*What is being asked*
Return the data verbatim, without pictures.

*Information provided*
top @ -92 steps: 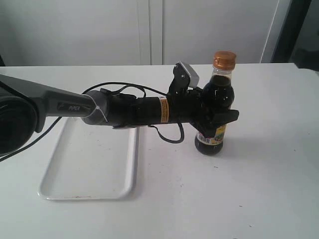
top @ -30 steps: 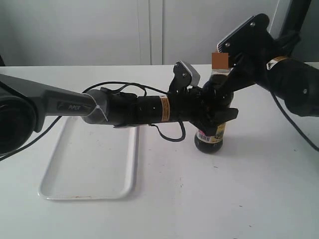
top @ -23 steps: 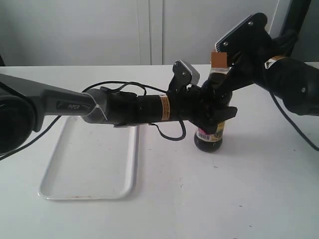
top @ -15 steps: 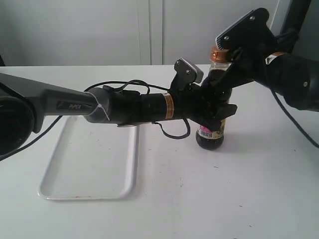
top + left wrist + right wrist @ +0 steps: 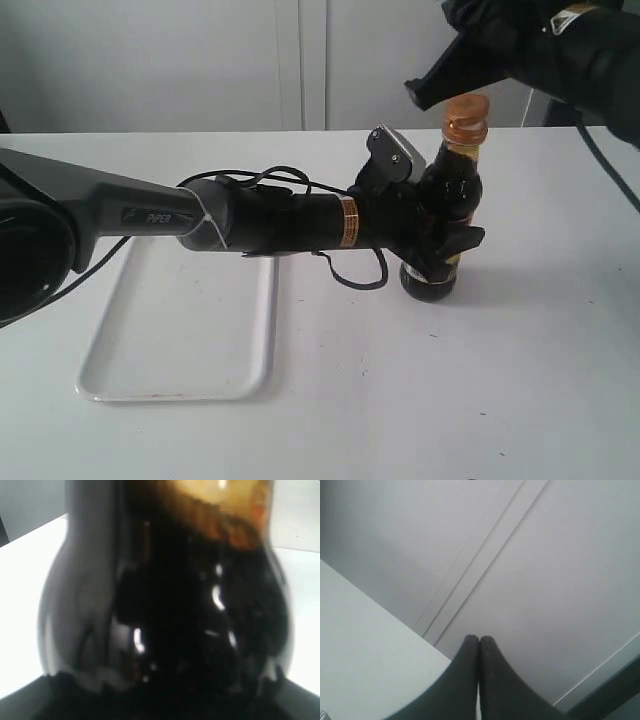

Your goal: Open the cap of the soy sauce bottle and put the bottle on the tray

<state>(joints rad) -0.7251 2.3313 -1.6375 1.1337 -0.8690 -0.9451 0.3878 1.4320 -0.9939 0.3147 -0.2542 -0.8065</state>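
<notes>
While gripped: one soy sauce bottle (image 5: 443, 225) (one cap (image 5: 466, 117)), one tray (image 5: 178, 330).

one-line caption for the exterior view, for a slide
Left tool grips the soy sauce bottle beside the tray.

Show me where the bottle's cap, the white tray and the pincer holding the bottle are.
cap (image 5: 466, 112), exterior view, its orange side.
tray (image 5: 268, 330), exterior view, its right rim.
left pincer (image 5: 442, 245), exterior view, between its tips, at the soy sauce bottle (image 5: 452, 185).

Upright soy sauce bottle (image 5: 447, 210), orange cap (image 5: 466, 116) on, beside white tray (image 5: 262, 330).
</notes>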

*Reply to the exercise*
top @ -92 steps: 
top @ -30 steps: 
top @ -23 steps: 
top @ -15 steps: 
top + left wrist + right wrist @ +0 steps: 

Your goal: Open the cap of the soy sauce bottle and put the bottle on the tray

<state>(joints rad) -0.7251 2.3313 -1.6375 1.1337 -0.8690 -0.9451 0.3878 1.4320 -0.9939 0.3147 -0.2542 -0.8065</state>
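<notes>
While gripped: one soy sauce bottle (image 5: 443, 225) (one cap (image 5: 466, 117)), one tray (image 5: 178, 330).

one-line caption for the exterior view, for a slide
Left tool grips the soy sauce bottle beside the tray.

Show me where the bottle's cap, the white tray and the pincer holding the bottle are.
cap (image 5: 466, 112), exterior view, its orange side.
tray (image 5: 268, 330), exterior view, its right rim.
left pincer (image 5: 442, 245), exterior view, between its tips, at the soy sauce bottle (image 5: 452, 185).

Upright soy sauce bottle (image 5: 447, 210), orange cap (image 5: 466, 116) on, beside white tray (image 5: 262, 330).
</notes>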

What this exercise required is now done.